• Apache Cassandra
  • Technical
Fixing a compaction mistake

Apache Cassandra’s log-structured storage engine delivers amazing performance by ensuring that all inserts and updates are written sequentially to disk. Once data is written to disk as an sstable it is never modified. When you change a record, the new version of it is written to the next data sstable on disk.

Over time read performance can deteriorate when a number of versions of the same record exist. Cassandra has to read a number of sstables and check each version of the record to determine the newest.

Cassandra runs a background task called compaction that periodically merges sstables together into larger sstables and consolidates all the various updates done to a row.

Cassandra has two compaction strategies called Size-Tiered and Leveled compaction. Both strategies have their pros and cons, however Size-Tiered has one particular nasty gotcha which is the idea of a major compaction. A major compaction merges all sstables into a single sstable, which means that that minor compactions no longer occur as new tables can no longer can merge into the single giant table.

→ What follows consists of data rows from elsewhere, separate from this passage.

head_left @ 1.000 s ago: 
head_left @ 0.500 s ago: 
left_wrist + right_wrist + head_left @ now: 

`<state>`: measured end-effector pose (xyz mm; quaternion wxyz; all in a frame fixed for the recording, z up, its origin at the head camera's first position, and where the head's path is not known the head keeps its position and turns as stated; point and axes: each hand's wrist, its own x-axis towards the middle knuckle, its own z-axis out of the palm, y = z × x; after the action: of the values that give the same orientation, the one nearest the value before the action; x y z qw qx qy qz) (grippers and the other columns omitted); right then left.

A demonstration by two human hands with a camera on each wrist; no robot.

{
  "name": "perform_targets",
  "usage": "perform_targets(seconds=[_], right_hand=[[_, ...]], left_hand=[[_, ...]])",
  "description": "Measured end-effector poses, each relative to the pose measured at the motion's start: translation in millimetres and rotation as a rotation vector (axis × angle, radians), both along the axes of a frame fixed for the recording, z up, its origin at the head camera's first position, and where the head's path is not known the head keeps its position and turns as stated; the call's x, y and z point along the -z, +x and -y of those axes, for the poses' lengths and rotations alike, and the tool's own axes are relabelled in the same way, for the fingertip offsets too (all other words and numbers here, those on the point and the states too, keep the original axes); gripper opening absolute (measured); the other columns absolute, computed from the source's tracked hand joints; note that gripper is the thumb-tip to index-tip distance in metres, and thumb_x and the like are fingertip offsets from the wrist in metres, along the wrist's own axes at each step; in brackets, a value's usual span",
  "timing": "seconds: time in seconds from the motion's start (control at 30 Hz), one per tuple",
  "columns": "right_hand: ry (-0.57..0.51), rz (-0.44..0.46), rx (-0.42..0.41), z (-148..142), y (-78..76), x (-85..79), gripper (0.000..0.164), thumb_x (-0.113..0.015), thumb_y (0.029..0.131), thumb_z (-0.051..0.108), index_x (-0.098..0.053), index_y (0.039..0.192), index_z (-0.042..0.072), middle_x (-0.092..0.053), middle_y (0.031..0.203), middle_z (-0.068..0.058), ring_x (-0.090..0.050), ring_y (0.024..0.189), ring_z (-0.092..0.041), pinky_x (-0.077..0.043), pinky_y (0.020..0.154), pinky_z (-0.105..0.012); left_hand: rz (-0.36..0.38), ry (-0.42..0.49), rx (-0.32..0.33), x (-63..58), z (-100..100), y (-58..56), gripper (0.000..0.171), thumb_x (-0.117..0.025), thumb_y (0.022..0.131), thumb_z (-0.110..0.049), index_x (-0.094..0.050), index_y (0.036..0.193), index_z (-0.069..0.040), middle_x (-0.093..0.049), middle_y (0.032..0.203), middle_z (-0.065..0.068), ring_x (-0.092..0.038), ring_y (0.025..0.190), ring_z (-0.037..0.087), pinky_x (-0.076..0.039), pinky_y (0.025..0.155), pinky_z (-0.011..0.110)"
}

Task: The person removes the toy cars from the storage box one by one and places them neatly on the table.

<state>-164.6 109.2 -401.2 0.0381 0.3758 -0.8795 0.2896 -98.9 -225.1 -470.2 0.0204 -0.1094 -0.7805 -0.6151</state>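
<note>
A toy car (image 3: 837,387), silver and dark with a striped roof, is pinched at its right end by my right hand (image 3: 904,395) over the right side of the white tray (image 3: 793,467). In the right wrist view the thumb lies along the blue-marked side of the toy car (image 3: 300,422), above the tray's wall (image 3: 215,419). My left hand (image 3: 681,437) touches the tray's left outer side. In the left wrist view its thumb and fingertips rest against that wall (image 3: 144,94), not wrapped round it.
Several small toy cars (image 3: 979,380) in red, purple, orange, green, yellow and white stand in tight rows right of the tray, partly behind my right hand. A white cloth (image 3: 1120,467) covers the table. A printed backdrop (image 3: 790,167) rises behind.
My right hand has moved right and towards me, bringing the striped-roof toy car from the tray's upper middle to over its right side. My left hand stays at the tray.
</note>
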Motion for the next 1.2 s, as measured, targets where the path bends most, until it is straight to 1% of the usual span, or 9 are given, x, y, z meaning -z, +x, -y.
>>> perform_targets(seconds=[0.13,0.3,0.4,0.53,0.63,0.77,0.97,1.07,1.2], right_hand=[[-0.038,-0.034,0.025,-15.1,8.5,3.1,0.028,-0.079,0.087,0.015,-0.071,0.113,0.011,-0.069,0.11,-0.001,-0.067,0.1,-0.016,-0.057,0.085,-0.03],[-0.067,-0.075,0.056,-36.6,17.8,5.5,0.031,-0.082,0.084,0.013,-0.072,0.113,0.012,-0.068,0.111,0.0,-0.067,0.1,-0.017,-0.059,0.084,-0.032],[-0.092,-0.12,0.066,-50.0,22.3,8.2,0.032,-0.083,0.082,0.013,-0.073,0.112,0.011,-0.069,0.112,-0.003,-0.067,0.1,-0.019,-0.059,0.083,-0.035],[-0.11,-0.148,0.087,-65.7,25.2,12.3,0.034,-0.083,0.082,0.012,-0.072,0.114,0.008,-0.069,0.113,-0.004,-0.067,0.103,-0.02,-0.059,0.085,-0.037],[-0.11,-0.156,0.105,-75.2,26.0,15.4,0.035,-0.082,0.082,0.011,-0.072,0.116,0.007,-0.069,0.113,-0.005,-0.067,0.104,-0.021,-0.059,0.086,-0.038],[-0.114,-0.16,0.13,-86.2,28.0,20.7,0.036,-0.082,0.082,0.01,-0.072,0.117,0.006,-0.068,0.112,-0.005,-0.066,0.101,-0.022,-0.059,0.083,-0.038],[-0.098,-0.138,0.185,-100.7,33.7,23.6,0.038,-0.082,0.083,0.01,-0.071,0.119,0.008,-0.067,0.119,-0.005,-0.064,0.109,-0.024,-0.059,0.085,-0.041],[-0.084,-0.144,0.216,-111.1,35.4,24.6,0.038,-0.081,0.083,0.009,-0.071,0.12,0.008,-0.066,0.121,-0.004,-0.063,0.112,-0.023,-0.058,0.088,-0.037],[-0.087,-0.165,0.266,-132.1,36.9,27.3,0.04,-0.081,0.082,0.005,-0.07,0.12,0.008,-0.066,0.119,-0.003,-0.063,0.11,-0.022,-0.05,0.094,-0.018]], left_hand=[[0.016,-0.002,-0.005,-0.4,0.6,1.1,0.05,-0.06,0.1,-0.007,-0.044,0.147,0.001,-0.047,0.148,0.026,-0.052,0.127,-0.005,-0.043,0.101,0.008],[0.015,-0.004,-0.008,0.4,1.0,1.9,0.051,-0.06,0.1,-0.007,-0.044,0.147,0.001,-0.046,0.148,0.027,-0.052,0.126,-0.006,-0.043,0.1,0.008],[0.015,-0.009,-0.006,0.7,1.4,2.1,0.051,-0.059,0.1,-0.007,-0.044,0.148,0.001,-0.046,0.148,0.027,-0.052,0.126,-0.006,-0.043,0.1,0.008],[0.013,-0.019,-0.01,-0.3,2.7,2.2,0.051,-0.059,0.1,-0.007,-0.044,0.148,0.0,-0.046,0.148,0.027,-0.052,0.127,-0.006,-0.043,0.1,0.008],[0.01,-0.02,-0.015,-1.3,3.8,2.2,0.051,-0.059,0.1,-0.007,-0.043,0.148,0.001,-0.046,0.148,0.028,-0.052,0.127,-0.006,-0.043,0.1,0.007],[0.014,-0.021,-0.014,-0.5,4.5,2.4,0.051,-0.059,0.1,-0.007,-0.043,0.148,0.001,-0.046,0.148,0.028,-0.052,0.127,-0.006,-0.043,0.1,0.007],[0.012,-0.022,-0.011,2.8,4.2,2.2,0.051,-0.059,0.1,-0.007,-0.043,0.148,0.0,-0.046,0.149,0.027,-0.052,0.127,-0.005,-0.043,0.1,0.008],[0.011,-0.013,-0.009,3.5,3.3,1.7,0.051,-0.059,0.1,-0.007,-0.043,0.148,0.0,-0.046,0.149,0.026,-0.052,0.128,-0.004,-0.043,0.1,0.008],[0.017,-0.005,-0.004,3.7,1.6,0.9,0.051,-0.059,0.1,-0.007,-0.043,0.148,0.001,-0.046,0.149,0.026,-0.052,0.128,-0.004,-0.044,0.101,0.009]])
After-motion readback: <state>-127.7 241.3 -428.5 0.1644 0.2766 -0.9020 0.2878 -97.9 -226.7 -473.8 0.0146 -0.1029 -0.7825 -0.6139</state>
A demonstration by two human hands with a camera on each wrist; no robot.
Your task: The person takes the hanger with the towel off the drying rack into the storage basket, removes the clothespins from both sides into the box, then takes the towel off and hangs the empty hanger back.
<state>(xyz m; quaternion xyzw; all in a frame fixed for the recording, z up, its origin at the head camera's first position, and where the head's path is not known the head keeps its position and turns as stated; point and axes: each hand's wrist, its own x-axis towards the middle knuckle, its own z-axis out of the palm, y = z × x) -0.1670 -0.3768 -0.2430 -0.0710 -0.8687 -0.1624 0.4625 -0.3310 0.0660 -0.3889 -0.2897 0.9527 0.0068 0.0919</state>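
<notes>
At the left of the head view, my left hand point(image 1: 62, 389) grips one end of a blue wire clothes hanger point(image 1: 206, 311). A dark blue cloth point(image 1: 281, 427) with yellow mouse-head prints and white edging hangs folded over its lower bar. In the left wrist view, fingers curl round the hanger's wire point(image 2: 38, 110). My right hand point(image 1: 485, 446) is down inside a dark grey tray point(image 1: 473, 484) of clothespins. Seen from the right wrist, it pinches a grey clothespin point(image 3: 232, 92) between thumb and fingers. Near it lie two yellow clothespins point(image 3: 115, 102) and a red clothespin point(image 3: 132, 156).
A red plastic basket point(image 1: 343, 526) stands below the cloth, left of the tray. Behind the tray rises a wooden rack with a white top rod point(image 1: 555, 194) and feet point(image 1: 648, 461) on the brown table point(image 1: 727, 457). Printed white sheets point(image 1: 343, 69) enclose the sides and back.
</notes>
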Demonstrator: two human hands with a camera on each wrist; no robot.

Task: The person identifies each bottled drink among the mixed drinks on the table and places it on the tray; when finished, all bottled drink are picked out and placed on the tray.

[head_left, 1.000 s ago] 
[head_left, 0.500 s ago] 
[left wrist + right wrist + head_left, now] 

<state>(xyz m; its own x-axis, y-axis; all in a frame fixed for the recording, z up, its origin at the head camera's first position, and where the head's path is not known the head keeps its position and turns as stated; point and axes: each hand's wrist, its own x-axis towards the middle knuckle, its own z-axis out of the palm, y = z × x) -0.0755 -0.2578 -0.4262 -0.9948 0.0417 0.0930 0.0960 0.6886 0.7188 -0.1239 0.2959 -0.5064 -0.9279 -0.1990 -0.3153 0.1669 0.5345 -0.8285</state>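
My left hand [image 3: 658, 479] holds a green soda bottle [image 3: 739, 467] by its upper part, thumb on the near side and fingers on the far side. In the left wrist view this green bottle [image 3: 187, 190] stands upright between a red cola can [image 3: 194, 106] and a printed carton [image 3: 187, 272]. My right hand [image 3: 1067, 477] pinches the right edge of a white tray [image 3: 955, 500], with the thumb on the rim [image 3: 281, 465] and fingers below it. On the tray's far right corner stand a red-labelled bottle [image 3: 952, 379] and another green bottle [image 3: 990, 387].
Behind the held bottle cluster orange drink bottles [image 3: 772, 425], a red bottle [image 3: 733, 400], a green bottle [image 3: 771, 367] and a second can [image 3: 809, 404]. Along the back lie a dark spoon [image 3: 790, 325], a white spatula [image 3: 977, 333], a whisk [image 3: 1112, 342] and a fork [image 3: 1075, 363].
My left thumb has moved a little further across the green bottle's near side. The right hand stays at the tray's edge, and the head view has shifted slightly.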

If you have accidentally made this mistake on your production cluster, fear not, there are a number of ways out.

sstable_split will split a specified sstable into a set of sstables of a specified size.

  • Checkout the sstable_split branch and run ant.
  • stop the node,
  • sstable_split sstablefilename
  • then start the node again

Make sure you backup the sstable before you remove it, at a minimum move it out of the data directory instead of deleting it straight away.

The other option is to switch the sstable compaction strategy from SizeTiered to Leveled. This will force the sstables to be rewritten from scratch and then you can switch back to SizeTiered.

The second option is not recommended unless you absolutely cannot take a single node offline… ever.